Впрочем, через месяц после избрания на новый пост он все-таки совершил второй визит в Лондон. Поскольку во время этого посещения он приобрел алхимические книги и инструменты, вполне возможно, что он приехал в столицу завязать или поддержать связи с тайными адептами этой науки. Кроме того, он воспользовался случаем и встретился с наперсником Исаака Барроу – Джоном Коллинзом, который находился в самом центре математических штудий того времени. Коллинз вспоминал, как повстречался с ним «поздно вечером в субботу, в гостинице, где он остановился», и они побеседовали о природе музыкальных секвенций.

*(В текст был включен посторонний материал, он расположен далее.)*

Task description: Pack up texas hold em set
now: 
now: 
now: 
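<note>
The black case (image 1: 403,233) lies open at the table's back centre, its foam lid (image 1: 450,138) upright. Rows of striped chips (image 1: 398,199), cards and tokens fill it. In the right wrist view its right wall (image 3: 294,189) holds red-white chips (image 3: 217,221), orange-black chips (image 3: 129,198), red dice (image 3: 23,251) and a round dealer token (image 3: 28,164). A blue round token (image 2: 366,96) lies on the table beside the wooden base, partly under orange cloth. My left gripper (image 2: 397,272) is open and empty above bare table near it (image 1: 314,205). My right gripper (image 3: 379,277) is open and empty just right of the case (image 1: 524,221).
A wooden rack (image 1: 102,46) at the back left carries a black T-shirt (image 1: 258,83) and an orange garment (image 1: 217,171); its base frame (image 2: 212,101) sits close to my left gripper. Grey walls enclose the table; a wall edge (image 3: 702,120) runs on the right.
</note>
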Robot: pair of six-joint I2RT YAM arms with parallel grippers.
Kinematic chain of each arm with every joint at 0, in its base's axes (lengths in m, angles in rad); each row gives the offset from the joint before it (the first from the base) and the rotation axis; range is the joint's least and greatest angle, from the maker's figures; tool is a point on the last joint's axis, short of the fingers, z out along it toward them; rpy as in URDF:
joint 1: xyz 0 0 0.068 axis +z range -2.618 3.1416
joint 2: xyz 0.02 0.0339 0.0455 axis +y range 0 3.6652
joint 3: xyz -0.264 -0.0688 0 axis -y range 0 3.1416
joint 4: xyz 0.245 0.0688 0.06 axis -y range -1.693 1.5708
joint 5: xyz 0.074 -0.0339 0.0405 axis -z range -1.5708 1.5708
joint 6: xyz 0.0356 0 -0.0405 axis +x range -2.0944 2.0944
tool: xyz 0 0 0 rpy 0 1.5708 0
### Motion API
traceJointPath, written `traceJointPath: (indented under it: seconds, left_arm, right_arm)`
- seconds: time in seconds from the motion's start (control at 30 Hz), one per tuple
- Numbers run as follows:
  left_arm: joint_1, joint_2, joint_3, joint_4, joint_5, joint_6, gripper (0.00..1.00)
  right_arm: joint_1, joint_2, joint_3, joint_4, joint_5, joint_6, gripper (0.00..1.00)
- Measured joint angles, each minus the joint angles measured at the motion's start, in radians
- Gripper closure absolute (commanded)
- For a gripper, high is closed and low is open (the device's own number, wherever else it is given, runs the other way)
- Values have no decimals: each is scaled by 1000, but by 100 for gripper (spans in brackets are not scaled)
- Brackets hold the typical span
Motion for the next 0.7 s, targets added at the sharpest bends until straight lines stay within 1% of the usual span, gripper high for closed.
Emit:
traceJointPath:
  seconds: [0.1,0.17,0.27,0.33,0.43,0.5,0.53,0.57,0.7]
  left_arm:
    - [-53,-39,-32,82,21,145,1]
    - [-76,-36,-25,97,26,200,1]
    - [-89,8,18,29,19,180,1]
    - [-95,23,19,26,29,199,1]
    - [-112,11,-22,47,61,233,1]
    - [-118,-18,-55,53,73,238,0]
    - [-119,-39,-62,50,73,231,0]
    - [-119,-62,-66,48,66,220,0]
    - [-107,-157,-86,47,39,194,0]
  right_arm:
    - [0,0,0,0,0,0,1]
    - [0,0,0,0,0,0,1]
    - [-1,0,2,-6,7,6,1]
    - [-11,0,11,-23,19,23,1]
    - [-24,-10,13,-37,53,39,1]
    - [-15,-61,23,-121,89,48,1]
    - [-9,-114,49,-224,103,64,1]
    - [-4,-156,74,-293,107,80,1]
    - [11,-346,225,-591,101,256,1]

Этот разговор заложил основу их переписки – уже по более широкому кругу тем. Можно сказать наверняка, что во время пребывания в столице Ньютон не потратил ни минуты на какие-нибудь фривольные развлечения; он всецело сосредоточивался на своей работе, а все остальное было ей подчинено.
Вернувшись в Кембридж, он подготовил свой первый курс в качестве лукасовского профессора – лекции по оптике. Перед этим он говорил Коллинзу, что намерен продолжать с того места, на котором остановился Барроу перед своим уходом, однако тут он явно поскромничал. В январе 1670 года он объявил аудитории (тем студентам, которые все-таки собрались его послушать): «Я полагаю, что будет вполне допустимым, если я подвергну принципы этой науки более строгому исследованию и присовокуплю то, что я сам открыл по данному предмету, установив, что эти сведения отвечают результатам многообразных опытов». Иными словами, он планировал открыть своим слушателям природу света, которую обнаружил в ходе экспериментов с призмами. Белый свет, заявлял Ньютон, состоит из бесчисленного множества цветов, каждый из которых характеризуется своим углом преломления. Пожалуй, мало кто из кембриджских лекторов столь тщательно готовился к занятиям. Однако на студентов, посещавших его лекции (если такие студенты вообще имелись), сообщаемые им сведения не произвели особого впечатления: во всяком случае, никто из них, похоже, не оставил никаких записей по этому поводу.
Вряд ли его особенно заботило отсутствие интереса с их стороны. Когда Коллинз написал ему из Лондона, прося дать разрешение на публикацию некоторых его математических расчетов, Ньютон согласился на это предложение «при условии, чтобы имя мое при этом нигде упомянуто не было, ибо я никак не желал бы публичной оценки и не умел бы с нею справиться, если бы паче чаяния ее приобрел. Она, по всему вероятию, лишь расширит круг моих знакомств, а этого я всеми силами намерен избегнуть». Вот вам явное свидетельство того, что этот человек сознательно поместил себя в кокон уединения и лелеял свое одиночество – оно служило ему чем-то вроде панциря, под защитой которого он мог прятаться, как черепаха. Ньютон постоянно отказывался от сотрудничества с другими и испытывал затруднения, излагая самые глубокие свои мысли: все это являлось неотъемлемой чертой его натуры. Возможно, позже мы воскликнем вслед за графиней из шекспировской пьесы «Все хорошо, что хорошо кончается»: «Я поняла уединенья тайну».[23]